__Exercise description__.
Restate every line below word for word, but drop each picture.
Segment Start: Source data
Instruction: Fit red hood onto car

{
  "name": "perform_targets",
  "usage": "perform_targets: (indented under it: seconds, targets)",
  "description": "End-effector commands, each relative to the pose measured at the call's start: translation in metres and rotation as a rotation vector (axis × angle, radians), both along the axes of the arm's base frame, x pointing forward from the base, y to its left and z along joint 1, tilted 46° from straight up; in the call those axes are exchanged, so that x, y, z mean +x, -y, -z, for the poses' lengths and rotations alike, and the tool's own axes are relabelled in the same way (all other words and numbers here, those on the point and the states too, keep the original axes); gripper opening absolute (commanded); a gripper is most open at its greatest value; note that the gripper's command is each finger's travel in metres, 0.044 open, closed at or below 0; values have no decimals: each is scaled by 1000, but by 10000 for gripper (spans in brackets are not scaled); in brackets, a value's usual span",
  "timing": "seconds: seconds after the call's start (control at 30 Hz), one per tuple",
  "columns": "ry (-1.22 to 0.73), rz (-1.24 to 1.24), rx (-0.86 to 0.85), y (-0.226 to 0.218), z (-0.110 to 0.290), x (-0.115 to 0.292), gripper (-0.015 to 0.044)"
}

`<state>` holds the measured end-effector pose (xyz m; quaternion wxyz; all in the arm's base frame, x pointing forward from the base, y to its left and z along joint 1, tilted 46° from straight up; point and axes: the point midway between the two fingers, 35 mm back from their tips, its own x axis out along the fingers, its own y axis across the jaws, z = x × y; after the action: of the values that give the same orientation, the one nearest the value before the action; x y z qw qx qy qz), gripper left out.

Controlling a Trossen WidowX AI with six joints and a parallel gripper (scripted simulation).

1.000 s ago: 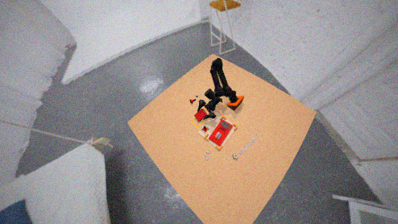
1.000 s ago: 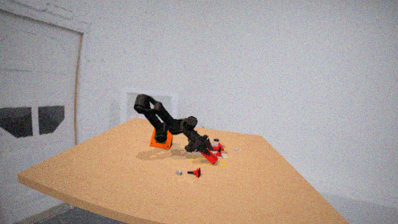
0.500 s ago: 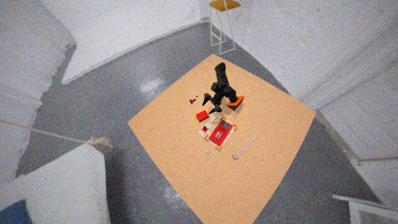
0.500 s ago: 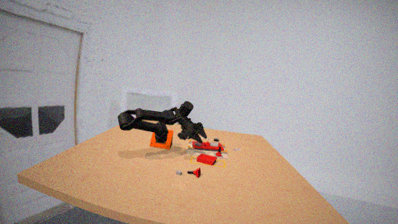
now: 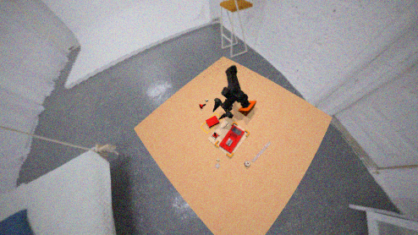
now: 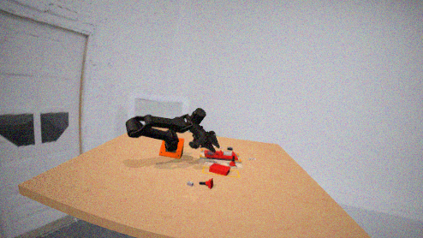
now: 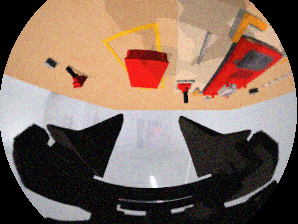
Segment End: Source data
__Solution to the exercise__.
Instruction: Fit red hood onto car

{
  "name": "perform_targets",
  "usage": "perform_targets: (indented under it: seconds, targets)",
  "description": "End-effector commands, each relative to the pose measured at the call's start: translation in metres and rotation as a rotation vector (axis × angle, radians), both along the axes of the arm's base frame, x pointing forward from the base, y to its left and z along joint 1, tilted 46° from straight up; in the call those axes are exchanged, so that x, y, z mean +x, -y, -z, for the poses' lengths and rotations alike, and the tool's own axes are relabelled in the same way (all other words and numbers here, those on the point and the states too, keep the original axes); gripper opening absolute (commanded); a gripper is most open at its greatest value; note that the gripper's command is each finger's travel in metres, 0.044 open, closed at or below 0; values have no decimals: each is scaled by 1000, but by 10000 for gripper (spans in brackets are not scaled); in brackets, a value's usual span",
  "timing": "seconds: seconds after the call's start (control at 30 Hz), one per tuple",
  "columns": "ry (-1.22 to 0.73), rz (-1.24 to 1.24), rx (-0.86 to 0.85), y (-0.226 to 0.218), z (-0.110 to 0.290), x (-0.115 to 0.292), gripper (-0.015 to 0.044)"
}

`<state>` holds the measured end-effector pose (xyz m; quaternion wxyz; all in the arm's base frame, x pointing forward from the base, y to its left and z along joint 1, tilted 46° from straight up; point and axes: the point midway between the two fingers, 35 mm back from their tips, its own x axis out along the fingers, its own y axis across the jaws, z = x × y; after the action: of the values that give the same orientation, the one nearest the value before the action; x y z qw qx qy qz), gripper left out.

Controlling a Trossen WidowX AI with six joints and a parallel gripper (scripted simulation).

1.000 s ago: 
1.000 s ago: 
0.500 s ago: 
0.500 s ago: 
now: 
now: 
now: 

The submitted response is complete.